Le ministère a mené à bien un processus d'approvisionnement concurrentiel en vue de l'installation de systèmes de détection à balayage corporel par rayons X dans tous les établissements correctionnels pour adultes de l'Ontario au cours des deux prochaines années afin de prévenir l'introduction d'objets interdits, de mieux détecter ceux-ci et, ainsi, de rendre les établissements plus sécuritaires pour le personnel et les détenus.

L'investissement total, y compris l'entretien de chaque appareil pendant dix ans, s'élève à environ 9,5 millions de dollars.


Établissements où l'installation est proposée en 2016-2017 :

Centre de détention d'Ottawa-Carleton (capacité de 552 détenus)

Centre de détention de Hamilton-Wentworth (capacité de 546 détenus)

Centre correctionnel du Centre-Est (capacité de 1 135 détenus)

Complexe correctionnel Maplehurst (capacité de 912 détenus)

Centre de détention de Niagara (capacité de 250 détenus)

Centre de détention de l'Est de Toronto (capacité de 368 détenus)

Prison de Thunder Bay (capacité de 124 détenus)

Centre correctionnel du Centre-Nord (capacité de 1 038 détenus)

Centre de détention du Sud-Ouest (capacité de 226 détenus)

Centre de détention d'Elgin-Middlesex (capacité de 410 détenus)

Prison de Sarnia (capacité de 60 détenus)


Établissements où l'installation est proposée en 2017-2018 :

Centre de traitement et de détention provisoire d'Algoma (capacité de 120 détenus)

Prison de Kenora (capacité de 129 détenus)

Centre régional de détention discontinue d'Elgin-Middlesex (capacité de 112 détenus)

Complexe correctionnel Monteith (capacité de 110 détenus)

Prison de North Bay (capacité de 110 détenus)

Centre de détention de Quinte (capacité de 229 détenus)

Établissement de traitement et Centre correctionnel de la vallée du Saint-Laurent (capacité de 100 détenus)

Prison de Sudbury (capacité de 117 détenus)

Centre correctionnel de Thunder Bay (capacité de 156 détenus)

Centre Vanier pour femmes (capacité de 292 détenues)

Prison de Brantford (capacité de 87 détenus)

Prison de Brockville (capacité de 48 détenus)

Prison de Fort Frances (capacité de 22 détenus)

Institut correctionnel de l'Ontario (capacité de 190 détenus)

Centre de détention discontinue de Toronto (capacité de 320 détenus)

Prison de Stratford (capacité de 50 détenus)
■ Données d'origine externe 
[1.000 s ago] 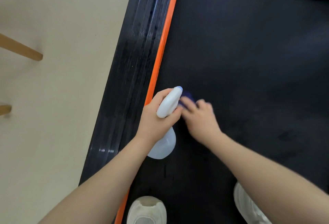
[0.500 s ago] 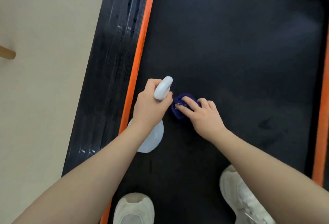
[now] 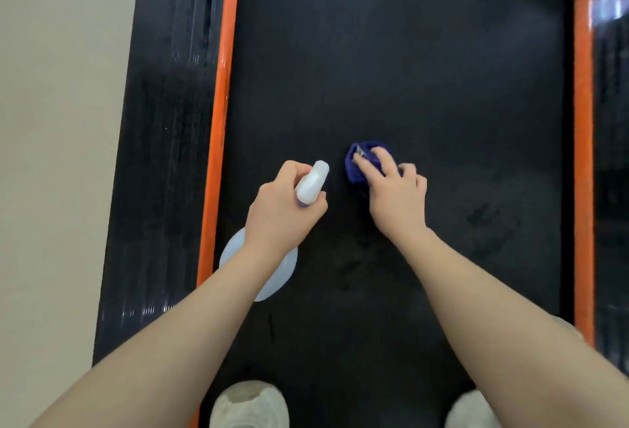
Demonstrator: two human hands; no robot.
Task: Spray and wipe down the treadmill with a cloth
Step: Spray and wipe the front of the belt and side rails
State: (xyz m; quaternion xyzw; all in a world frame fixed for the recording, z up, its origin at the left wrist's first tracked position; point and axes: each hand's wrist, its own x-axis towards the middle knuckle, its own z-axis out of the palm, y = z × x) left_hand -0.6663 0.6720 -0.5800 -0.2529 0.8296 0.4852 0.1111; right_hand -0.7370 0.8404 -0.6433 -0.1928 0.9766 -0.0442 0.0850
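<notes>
Treadmill deck fills the head view: wide black matte belt (image 3: 408, 70) running top to bottom, cut off at the top and bottom edges. Far left: beige floor (image 3: 58, 155). Next, a glossy black ribbed side rail (image 3: 163, 155), then a left orange trim strip (image 3: 218, 121) hard against the belt edge.

Left hand (image 3: 282, 213) is curled around the neck of a white plastic spray bottle (image 3: 311, 182), nozzle head pointing up and away over the belt. Trigger is hidden under the fingers; cannot tell whether it is squeezed. The translucent round bottle body shows below the wrist, partly hidden by the forearm and overlapping the left orange strip.

Right hand (image 3: 394, 196) sits just beside it, apart from the bottle, fingers bent over a bunched dark blue cloth (image 3: 357, 162) and pressing it onto the belt near mid-deck. Only the far part of the cloth shows; the rest is under the fingers. A thin ring shows on one finger.

Faint dark smudges (image 3: 490, 223) mark the belt right of the right hand; hard to make out what they are.

Bottom edge: two white shoes, left shoe (image 3: 248, 404) and right shoe (image 3: 466, 410), both cut off, the right one partly behind the forearm.

Far right: right orange trim strip (image 3: 583, 155), then a sliver of right side rail (image 3: 612, 155), cut off by the frame.
</notes>
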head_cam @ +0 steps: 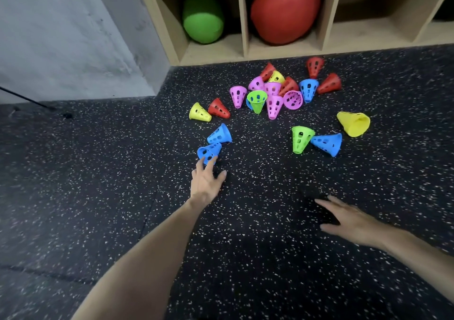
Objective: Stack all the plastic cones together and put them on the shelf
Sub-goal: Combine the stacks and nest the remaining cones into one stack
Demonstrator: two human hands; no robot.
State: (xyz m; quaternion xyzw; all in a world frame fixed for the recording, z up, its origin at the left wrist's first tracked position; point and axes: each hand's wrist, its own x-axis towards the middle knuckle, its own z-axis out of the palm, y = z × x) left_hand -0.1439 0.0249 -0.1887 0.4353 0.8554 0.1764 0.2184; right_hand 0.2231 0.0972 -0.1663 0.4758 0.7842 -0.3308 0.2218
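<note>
Perforated plastic cones (272, 93) litter speckled rubber floor (258, 258); my left hand (206, 179), fingers spread, touches a blue cone (208, 152), right hand (353, 219) hovers open.

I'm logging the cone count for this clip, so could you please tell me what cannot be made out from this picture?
Head view only:
- Exact cone count: the piled pink, red and yellow perforated plastic cones overlap and hide one another.
- Left hand on the nearest blue perforated cone: fingertips reach it, but a grip is unclear.
- Wooden cubby shelf: upper part cut off by the top edge.
- Right hand: blurred by motion.
</note>
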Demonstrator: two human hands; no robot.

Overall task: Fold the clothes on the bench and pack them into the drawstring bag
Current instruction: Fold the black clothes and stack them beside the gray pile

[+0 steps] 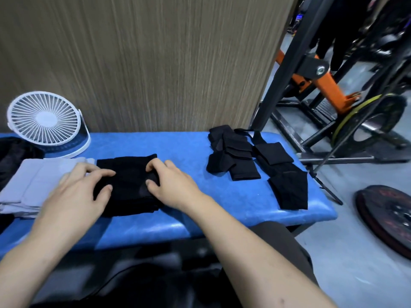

Les établissements correctionnels pour adultes en Ontario utilisent actuellement diverses autres méthodes pour détecter, intercepter et confisquer les objets interdits, en réduire le nombre et en prévenir l'introduction dans les établissements, y compris le fauteuil BOSS (Body Orifice Security Scanner), qui permet la détection d'objets logés dans les orifices, les détecteurs portatifs et les portiques détecteurs de métaux, les fouilles à nu et les unités canines.